#### Action item:
Word for word, transcribe the data below from the line with "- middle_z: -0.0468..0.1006" to the line with "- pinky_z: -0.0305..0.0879", keeping both of those lines.

#### Saved data entries:
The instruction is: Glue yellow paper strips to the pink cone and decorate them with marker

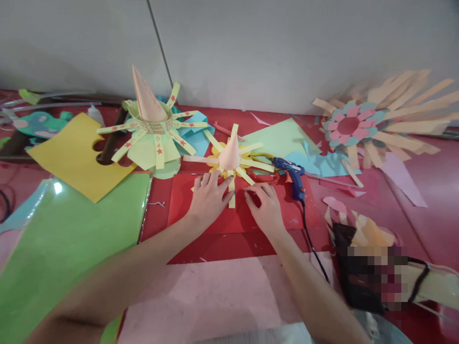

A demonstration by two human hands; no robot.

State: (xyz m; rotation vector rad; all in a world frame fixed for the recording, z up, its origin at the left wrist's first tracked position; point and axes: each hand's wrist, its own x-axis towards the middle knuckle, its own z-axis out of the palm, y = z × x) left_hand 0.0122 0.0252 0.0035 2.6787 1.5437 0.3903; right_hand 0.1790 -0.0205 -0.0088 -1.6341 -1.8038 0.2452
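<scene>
A small paper craft (230,157) with a peach cone on a yellow flower base and pale yellow strips radiating outward sits on a red sheet (222,210). My left hand (210,196) rests flat beside it with fingers spread, touching the near strips. My right hand (263,205) lies to the right with fingers curled and pinched together at the red sheet, close to a strip; what it pinches is too small to make out. A blue glue gun (292,177) lies just right of the craft, its black cord (310,241) running toward me.
A larger cone-and-strip craft (152,126) stands back left. A yellow sheet (77,155) and green sheets (68,239) lie left, pink paper (215,296) near me. A pink-and-blue flower (349,126) with peach strips sits back right. Paper scraps and a dark object (358,272) lie right.
</scene>
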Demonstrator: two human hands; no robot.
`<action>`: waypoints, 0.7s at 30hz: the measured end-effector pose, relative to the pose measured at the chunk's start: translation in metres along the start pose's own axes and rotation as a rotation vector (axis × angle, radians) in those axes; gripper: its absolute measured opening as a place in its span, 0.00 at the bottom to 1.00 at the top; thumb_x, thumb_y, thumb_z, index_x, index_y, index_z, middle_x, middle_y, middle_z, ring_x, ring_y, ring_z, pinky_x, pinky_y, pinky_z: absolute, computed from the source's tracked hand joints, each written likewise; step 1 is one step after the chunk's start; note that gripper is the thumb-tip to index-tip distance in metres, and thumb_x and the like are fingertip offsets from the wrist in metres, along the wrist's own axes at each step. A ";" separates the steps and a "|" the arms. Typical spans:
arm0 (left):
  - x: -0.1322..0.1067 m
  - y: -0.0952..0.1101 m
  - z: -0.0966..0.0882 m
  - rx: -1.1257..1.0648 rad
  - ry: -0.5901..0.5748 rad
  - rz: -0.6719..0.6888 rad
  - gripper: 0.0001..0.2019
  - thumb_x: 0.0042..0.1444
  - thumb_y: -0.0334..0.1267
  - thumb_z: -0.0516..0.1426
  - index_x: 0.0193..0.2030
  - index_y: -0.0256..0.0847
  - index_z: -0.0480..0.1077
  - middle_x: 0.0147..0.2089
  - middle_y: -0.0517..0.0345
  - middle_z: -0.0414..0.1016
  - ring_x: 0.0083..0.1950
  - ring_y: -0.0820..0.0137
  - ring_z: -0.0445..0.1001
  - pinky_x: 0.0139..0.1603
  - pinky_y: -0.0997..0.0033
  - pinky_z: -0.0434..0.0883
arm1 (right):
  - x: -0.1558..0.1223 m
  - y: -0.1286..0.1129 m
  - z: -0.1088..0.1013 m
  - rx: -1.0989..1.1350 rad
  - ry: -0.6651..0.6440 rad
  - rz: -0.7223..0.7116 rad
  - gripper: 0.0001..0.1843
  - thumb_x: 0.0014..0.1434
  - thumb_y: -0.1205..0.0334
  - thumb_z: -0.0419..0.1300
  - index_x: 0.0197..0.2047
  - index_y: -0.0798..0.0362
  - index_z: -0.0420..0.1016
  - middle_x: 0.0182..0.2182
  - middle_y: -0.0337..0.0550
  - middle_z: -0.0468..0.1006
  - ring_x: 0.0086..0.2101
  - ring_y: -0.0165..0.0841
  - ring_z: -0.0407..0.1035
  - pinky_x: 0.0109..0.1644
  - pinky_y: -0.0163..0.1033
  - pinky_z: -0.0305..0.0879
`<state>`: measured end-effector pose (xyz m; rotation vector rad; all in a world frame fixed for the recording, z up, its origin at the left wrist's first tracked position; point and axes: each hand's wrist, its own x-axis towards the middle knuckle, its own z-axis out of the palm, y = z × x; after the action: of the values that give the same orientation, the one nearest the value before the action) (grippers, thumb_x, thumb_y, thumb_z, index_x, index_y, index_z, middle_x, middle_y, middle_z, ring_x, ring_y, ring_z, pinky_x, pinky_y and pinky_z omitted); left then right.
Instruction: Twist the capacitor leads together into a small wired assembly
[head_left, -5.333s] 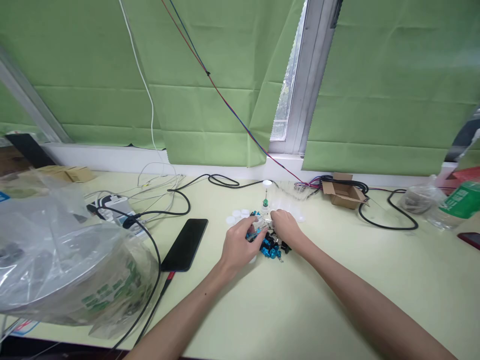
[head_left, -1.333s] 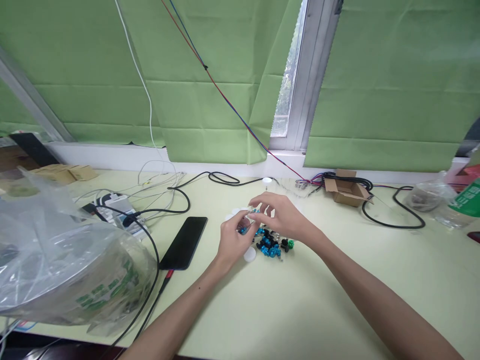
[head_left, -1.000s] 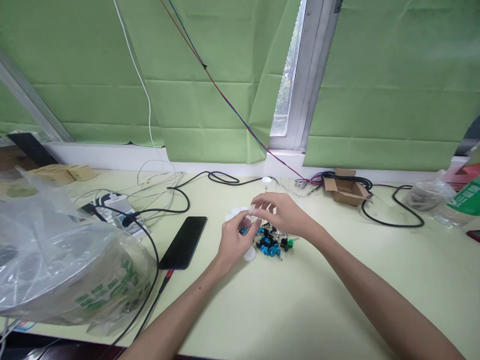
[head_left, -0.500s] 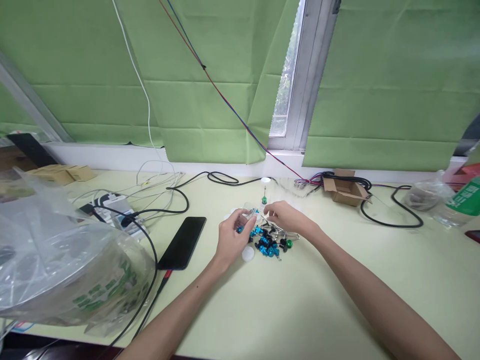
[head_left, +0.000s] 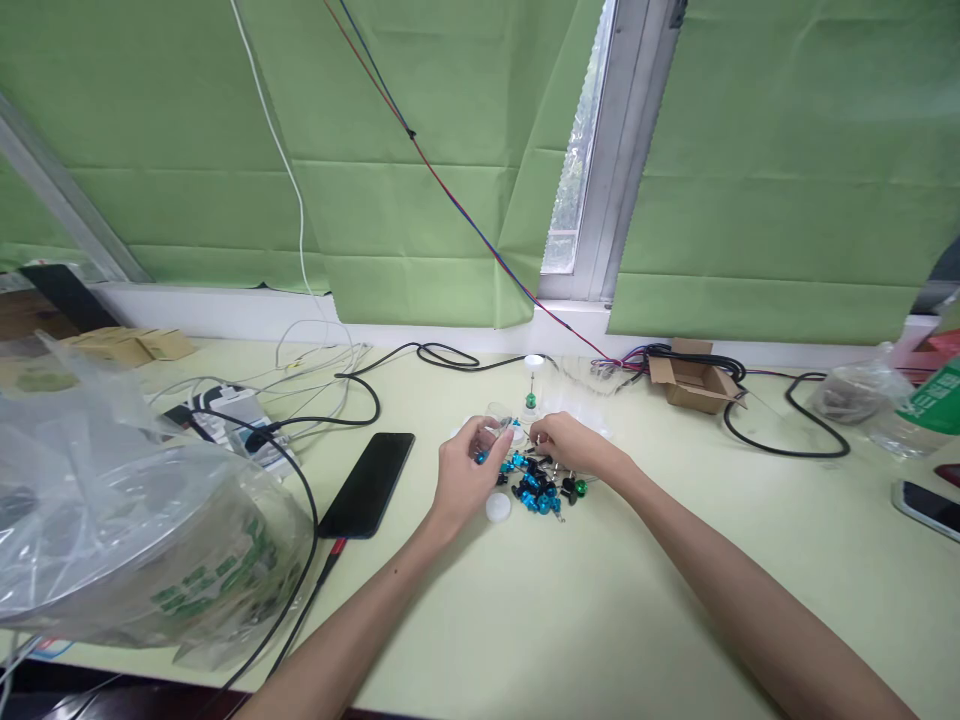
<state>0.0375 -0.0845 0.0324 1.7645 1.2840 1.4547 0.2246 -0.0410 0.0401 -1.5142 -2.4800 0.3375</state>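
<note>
My left hand (head_left: 474,473) is wrapped round a small clear plastic jar (head_left: 496,412), tilted, with blue pieces near its mouth. Over the far side of a pile of small blue and black metal parts (head_left: 536,488), my right hand (head_left: 564,441) has its fingertips pinched together. Whatever they grip is hidden or too small to name. A green part (head_left: 580,488) lies at the pile's right side. Beyond the hands stands another clear container with a white cap (head_left: 533,361) and a green part (head_left: 531,400) in it. A round white lid (head_left: 498,508) lies flat by my left wrist.
A black phone (head_left: 367,486) with a cable lies left of my left hand. Farther left is a large plastic bag (head_left: 172,540). An open cardboard box (head_left: 694,384) and black cables (head_left: 795,450) sit back right; another phone (head_left: 928,508) is at the right edge.
My right hand has dipped slightly toward the pile and its fingers have drawn together. The left hand keeps its hold on the jar. The view has shifted a little, showing the right-edge phone.
</note>
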 end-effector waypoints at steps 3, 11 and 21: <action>0.002 0.001 -0.001 -0.125 -0.031 -0.065 0.15 0.55 0.51 0.59 0.35 0.40 0.71 0.23 0.64 0.66 0.23 0.75 0.63 0.26 0.74 0.62 | 0.000 0.001 0.001 -0.004 -0.002 0.006 0.09 0.57 0.73 0.58 0.37 0.55 0.78 0.34 0.47 0.79 0.33 0.34 0.70 0.33 0.33 0.57; 0.008 0.005 -0.006 -0.670 -0.122 -0.392 0.22 0.52 0.58 0.59 0.37 0.38 0.69 0.25 0.61 0.66 0.22 0.76 0.63 0.22 0.75 0.64 | 0.002 0.003 0.003 -0.010 -0.009 0.020 0.09 0.56 0.74 0.57 0.35 0.56 0.77 0.32 0.46 0.77 0.32 0.32 0.69 0.33 0.33 0.55; 0.008 0.003 -0.007 -0.769 -0.164 -0.460 0.21 0.51 0.57 0.60 0.37 0.38 0.69 0.26 0.62 0.66 0.23 0.76 0.64 0.23 0.74 0.65 | 0.000 0.001 0.002 -0.002 -0.010 0.011 0.12 0.54 0.77 0.55 0.35 0.56 0.77 0.34 0.48 0.77 0.34 0.34 0.70 0.33 0.33 0.56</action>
<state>0.0316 -0.0800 0.0411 0.9762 0.8021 1.2577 0.2248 -0.0409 0.0383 -1.5314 -2.4810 0.3450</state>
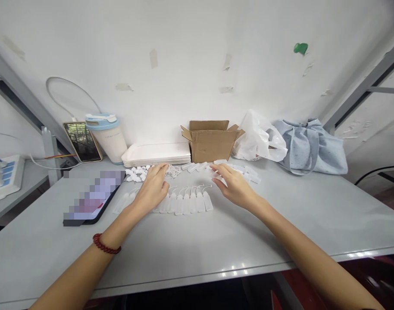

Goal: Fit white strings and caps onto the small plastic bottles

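My left hand (pixel 153 187) reaches over the table with its fingers stretched forward and its thumb apart. Its fingertips are at a small heap of thin white cords (pixel 174 172). Against the fingers of my right hand (pixel 233 186) lies a translucent plastic piece (pixel 217 175), partly hidden by them; thumb and index finger curve around it. Between my wrists runs a row of flat translucent plastic tags (pixel 190 204) with white cords at their tops. My left hand covers part of that row. More loose translucent pieces (pixel 250 174) lie behind my right hand.
Small white parts (pixel 137 173) are heaped left of the cords. Behind stand a stack of white trays (pixel 158 153), a cardboard box (pixel 211 145), a plastic bag (pixel 255 140) and a blue cloth bag (pixel 326 148). At left are a phone (pixel 96 196), another phone (pixel 82 142) and a cup (pixel 108 140).
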Demonstrator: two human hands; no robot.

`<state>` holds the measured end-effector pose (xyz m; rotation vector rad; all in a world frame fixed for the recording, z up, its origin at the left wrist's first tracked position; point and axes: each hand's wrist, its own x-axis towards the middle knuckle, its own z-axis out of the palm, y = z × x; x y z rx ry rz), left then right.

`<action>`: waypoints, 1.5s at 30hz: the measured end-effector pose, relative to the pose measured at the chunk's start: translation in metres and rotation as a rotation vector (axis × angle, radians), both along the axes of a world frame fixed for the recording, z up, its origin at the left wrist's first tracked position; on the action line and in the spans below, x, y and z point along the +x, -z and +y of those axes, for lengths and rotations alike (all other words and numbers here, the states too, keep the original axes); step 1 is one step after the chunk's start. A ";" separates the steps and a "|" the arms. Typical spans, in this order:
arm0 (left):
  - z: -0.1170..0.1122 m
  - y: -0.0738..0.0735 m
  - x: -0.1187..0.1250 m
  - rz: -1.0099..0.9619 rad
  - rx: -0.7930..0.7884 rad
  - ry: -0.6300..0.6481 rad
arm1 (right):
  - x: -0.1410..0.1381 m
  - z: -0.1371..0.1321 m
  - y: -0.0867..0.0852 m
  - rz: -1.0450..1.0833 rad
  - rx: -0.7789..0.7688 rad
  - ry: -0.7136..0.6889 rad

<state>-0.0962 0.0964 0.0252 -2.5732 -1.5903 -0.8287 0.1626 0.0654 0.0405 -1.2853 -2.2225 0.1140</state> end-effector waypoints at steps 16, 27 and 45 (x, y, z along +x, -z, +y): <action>-0.010 -0.008 0.008 -0.015 0.039 -0.116 | -0.001 0.000 0.005 -0.064 0.109 -0.058; -0.009 -0.012 0.007 -0.050 0.036 -0.160 | -0.002 0.000 0.005 -0.068 0.112 -0.067; -0.038 -0.008 0.038 -0.176 0.084 0.300 | -0.022 -0.018 -0.004 0.390 -0.196 -0.180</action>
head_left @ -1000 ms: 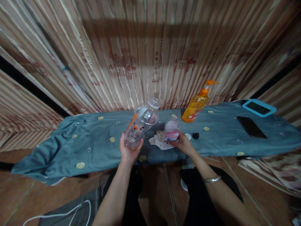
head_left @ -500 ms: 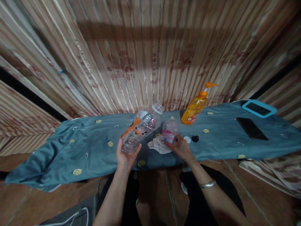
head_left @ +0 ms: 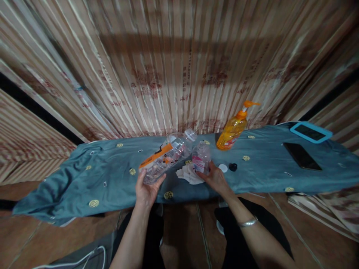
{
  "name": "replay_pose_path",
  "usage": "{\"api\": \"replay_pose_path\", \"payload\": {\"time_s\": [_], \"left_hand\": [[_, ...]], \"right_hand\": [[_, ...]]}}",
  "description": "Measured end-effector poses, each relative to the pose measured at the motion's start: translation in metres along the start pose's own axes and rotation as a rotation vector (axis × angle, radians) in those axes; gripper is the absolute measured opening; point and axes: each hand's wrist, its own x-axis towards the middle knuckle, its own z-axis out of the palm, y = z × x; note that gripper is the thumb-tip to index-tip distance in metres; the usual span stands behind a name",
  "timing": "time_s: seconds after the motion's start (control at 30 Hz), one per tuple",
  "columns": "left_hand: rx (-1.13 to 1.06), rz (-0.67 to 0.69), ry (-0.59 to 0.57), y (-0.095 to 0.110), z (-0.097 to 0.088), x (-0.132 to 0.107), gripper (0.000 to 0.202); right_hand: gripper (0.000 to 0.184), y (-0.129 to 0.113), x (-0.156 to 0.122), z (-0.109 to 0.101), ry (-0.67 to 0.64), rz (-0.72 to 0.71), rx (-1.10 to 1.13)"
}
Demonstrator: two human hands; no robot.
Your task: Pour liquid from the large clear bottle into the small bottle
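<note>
My left hand (head_left: 148,186) is wrapped round the lower end of a large clear plastic bottle (head_left: 168,156) with an orange label. It tilts to the right, and its uncapped mouth points toward the upper right. In my right hand (head_left: 214,177) is a smaller clear bottle (head_left: 201,156) with a pink and white label, held nearly upright, its top close to the large bottle's neck. A crumpled white tissue (head_left: 190,175) lies under and beside the small bottle. Just right of my right hand are a white cap (head_left: 223,167) and a black cap (head_left: 233,166).
An orange pump bottle (head_left: 232,131) stands at the back of the cloth-covered table (head_left: 112,179). Farther right lie a dark phone (head_left: 302,156) and a blue-framed device (head_left: 311,132). A pleated curtain (head_left: 168,74) hangs behind. A white cable (head_left: 95,254) rests at the lower left.
The large bottle has tipped further over to the right and its base has shifted slightly left with my left hand. The small bottle has barely moved in my right hand.
</note>
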Motion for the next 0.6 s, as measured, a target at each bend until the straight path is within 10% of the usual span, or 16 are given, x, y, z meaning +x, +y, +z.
{"api": "replay_pose_path", "payload": {"time_s": [0.6], "left_hand": [[0.057,0.072,-0.014,0.004,-0.011,-0.001,0.035]], "right_hand": [[0.043,0.005,0.003,0.006,-0.021,0.007,0.023]]}}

#### Task output:
  - middle_z: -0.0468..0.1006
  - ring_x: 0.0086..0.2101
  - ring_y: -0.0165..0.0841
  - ring_z: -0.0407..0.1035
  - pinky_x: 0.0109..0.1644
  - pinky_y: -0.0163..0.1033
  - pinky_z: -0.0305..0.0879

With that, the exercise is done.